Sa’ad Al Shazly was an armyman to the core. His military brain gained Egypt key victories in the Arab-Israeli War but could not defend him against the country’s politics
Although the October 1973 Arab-Israeli War was quickly transformed into a political and economic struggle, it was, nevertheless, a major military victory for the Egyptian army, which crossed the Suez Canal and destroyed the famed Bar-Lev Line in what is now a classic chapter in Arab military studies.
The hero who devised this significant initiative was Sa’ad Al Shazly, an otherwise unassuming officer who rose through the ranks, restored Egyptian military pride, delivered to president Anwar Sadat necessary negotiating tools, served his country as a diplomat, authored two critical books on his experiences, and became a role model for his countrymen and Arab brethren.
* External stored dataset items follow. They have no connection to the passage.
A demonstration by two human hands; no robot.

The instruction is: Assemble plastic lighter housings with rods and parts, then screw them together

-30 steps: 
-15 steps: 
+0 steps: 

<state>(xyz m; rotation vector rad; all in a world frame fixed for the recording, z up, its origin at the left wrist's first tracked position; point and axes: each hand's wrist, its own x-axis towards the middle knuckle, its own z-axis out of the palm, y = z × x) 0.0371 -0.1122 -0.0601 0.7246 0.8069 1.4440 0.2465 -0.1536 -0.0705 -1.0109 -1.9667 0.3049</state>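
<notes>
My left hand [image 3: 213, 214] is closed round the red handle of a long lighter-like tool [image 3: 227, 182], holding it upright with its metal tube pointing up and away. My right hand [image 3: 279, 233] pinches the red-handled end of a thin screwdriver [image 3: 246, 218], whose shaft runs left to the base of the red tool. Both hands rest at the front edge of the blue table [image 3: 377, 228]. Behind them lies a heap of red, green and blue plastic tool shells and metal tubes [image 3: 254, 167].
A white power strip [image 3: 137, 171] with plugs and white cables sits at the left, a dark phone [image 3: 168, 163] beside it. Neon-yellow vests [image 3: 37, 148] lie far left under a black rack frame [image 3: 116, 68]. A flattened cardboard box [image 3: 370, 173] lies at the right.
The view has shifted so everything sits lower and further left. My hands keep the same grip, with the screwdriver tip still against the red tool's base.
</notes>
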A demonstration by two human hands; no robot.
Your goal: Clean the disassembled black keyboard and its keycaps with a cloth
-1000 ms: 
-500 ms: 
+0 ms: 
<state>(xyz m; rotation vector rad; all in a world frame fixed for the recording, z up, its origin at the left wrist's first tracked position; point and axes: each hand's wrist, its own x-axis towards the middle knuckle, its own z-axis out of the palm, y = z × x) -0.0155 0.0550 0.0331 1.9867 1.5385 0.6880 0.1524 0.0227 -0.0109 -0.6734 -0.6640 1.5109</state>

An egotistical Sadat, who cherished media attention, dismissed the warrior-diplomat at the pinnacle of his military career in 1973, when Al Shazly opposed the Camp David agreements between Egypt and Israel.
From his undeserved exile, he wrote The Crossing of the Suez, a work that provided unprecedented details on how the military command prepared for and executed the war.
This valuable book was never published in Egypt, though an Arabic translation was readily available online.
Remarkably, a military tribunal tried Al Shazly in absentia for writing his tome without Ministry of Defence authorisation and sentenced him to three years in prison, allegedly for revealing military secrets.
The episode confirmed that one was seldom a prophet in his own homeland, especially when pharaohs hogged national attention.
Al Shazly was born in 1922 into a modest family in Shubratana, a small village in the Nile delta not far from Cairo.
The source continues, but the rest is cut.